--- START ---

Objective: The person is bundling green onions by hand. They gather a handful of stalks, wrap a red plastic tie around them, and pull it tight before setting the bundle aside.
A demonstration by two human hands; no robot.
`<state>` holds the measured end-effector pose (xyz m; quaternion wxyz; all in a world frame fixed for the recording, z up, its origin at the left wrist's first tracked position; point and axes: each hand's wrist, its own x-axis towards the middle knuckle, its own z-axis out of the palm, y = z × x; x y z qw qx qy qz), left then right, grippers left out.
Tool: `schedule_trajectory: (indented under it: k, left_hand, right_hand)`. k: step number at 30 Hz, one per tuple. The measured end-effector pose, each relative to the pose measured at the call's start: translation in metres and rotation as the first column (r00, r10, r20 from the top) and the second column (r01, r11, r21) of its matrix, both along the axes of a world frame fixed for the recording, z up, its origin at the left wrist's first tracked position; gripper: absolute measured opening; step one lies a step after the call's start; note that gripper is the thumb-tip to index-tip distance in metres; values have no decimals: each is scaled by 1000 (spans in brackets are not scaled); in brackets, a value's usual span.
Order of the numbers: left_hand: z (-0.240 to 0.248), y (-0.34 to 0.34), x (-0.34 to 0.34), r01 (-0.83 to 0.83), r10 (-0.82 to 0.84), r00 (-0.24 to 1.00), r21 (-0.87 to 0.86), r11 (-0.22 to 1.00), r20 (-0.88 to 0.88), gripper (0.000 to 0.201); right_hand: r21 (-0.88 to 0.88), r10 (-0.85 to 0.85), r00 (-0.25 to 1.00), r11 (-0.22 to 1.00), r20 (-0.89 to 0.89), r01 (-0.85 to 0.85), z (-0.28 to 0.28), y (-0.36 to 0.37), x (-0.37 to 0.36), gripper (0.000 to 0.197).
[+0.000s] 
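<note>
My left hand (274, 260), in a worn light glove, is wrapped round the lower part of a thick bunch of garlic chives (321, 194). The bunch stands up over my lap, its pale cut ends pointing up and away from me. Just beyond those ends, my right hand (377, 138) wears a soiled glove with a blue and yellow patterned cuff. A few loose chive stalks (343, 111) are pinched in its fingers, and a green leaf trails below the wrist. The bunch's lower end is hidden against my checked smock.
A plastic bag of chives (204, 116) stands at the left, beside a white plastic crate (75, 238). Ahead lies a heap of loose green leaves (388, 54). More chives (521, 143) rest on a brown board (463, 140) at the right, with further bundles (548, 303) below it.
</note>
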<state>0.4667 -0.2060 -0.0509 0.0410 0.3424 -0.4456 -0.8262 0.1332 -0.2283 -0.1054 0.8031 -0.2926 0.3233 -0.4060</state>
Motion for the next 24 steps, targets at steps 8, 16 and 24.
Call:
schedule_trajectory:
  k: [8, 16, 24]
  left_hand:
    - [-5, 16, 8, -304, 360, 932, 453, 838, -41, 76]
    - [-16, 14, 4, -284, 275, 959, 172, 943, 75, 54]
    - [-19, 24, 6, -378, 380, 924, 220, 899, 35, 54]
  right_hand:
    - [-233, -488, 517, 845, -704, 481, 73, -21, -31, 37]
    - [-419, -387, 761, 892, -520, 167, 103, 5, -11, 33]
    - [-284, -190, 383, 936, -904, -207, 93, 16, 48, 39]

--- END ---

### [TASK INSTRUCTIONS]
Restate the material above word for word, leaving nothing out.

### [RESULT OF THE TASK]
Objective: The person is bundling green onions by hand. They gather a handful of stalks, wrap a red plastic tie around them, and pull it tight before setting the bundle aside.
A demonstration by two human hands; no robot.
`<state>` holds the measured end-effector pose (xyz m; quaternion wxyz; all in a world frame fixed for the recording, z up, its origin at the left wrist's first tracked position; point and axes: each hand's wrist, its own x-axis towards the middle knuckle, its own z-axis out of the palm, y = z × x; x y z qw qx qy qz), left then right, grippers left out.
Tool: `schedule_trajectory: (indented under it: k, left_hand, right_hand)`. k: step number at 30 Hz, one per tuple. The measured end-effector pose, each relative to the pose measured at the call's start: translation in metres and rotation as the first column (r00, r10, r20 from the top) and the second column (r01, r11, r21) of its matrix, both along the axes of a world frame fixed for the recording, z up, its origin at the left wrist's first tracked position; gripper: absolute measured opening; step one lies a step after the call's start; note that gripper is the thumb-tip to index-tip distance in metres; values have no decimals: each is scaled by 1000 (spans in brackets are not scaled); in brackets, a value's usual span.
Order of the numbers: left_hand: z (-0.240 to 0.248), y (-0.34 to 0.34), x (-0.34 to 0.34), r01 (-0.83 to 0.83), r10 (-0.82 to 0.84), r00 (-0.24 to 1.00), r21 (-0.87 to 0.86), r11 (-0.22 to 1.00), r20 (-0.88 to 0.88), gripper (0.000 to 0.201); right_hand: r21 (-0.88 to 0.88), r10 (-0.85 to 0.85), r00 (-0.25 to 1.00), r11 (-0.22 to 1.00), r20 (-0.89 to 0.89), r01 (-0.85 to 0.85), z (-0.28 to 0.28), y (-0.36 to 0.37), x (-0.37 to 0.36), gripper (0.000 to 0.197).
[+0.000s] 
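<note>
My left hand (274, 260), in a worn light glove, is wrapped round the lower part of a thick bunch of garlic chives (321, 194). The bunch stands up over my lap, its pale cut ends pointing up and away from me. Just beyond those ends, my right hand (377, 138) wears a soiled glove with a blue and yellow patterned cuff. A few loose chive stalks (343, 111) are pinched in its fingers, and a green leaf trails below the wrist. The bunch's lower end is hidden against my checked smock.
A plastic bag of chives (204, 116) stands at the left, beside a white plastic crate (75, 238). Ahead lies a heap of loose green leaves (388, 54). More chives (521, 143) rest on a brown board (463, 140) at the right, with further bundles (548, 303) below it.
</note>
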<state>0.4667 -0.2060 -0.0509 0.0410 0.3424 -0.4456 -0.8262 0.1332 -0.2283 -0.1054 0.8031 -0.2926 0.3233 -0.4060</state>
Motion for the next 24 steps, targets at steps 8, 16 and 24.
Call:
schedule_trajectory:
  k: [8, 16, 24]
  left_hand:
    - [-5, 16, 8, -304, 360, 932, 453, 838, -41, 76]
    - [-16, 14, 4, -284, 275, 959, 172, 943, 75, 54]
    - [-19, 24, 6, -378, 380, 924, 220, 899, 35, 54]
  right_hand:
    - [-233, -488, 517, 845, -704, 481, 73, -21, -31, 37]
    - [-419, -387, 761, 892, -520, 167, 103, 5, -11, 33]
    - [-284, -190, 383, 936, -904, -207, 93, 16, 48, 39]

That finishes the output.